The analysis reveals a high exposure to this particular risk factor, with the university's Z-score of 0.782 being notably higher than the national average of 0.610. This indicates the institution is more prone to this practice than its peers. While in-house journals can serve local dissemination, excessive dependence on them raises conflict-of-interest concerns and risks academic endogamy by potentially bypassing independent external peer review. This pattern may limit global visibility and could suggest the use of internal channels as 'fast tracks' to inflate publication counts, a dynamic that warrants a strategic review of its publication policies.

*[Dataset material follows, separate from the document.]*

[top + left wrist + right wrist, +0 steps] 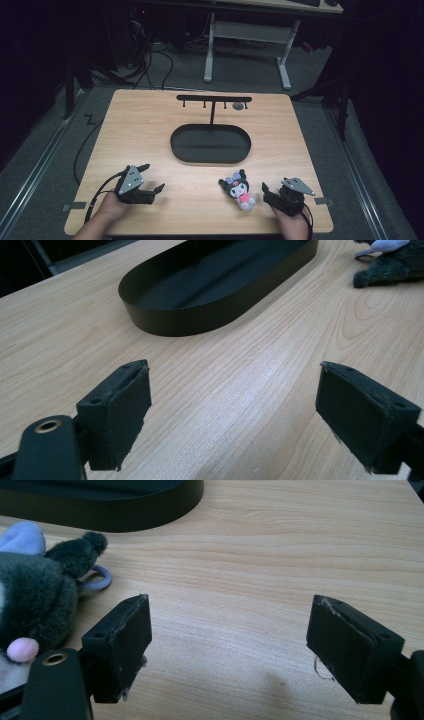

The university shows a high exposure to this risk, with a medium-level Z-score of 0.590 that exceeds the national average of 0.522. This suggests the institution is more susceptible to this practice than its environment. Massive and recurring bibliographic overlap between publications can indicate 'salami slicing'—the fragmentation of a coherent study into minimal units to artificially inflate productivity. This practice distorts the available scientific evidence and overburdens the review system. The university's score serves as an alert to review publication strategies and reinforce the value of presenting significant, coherent new knowledge over sheer volume.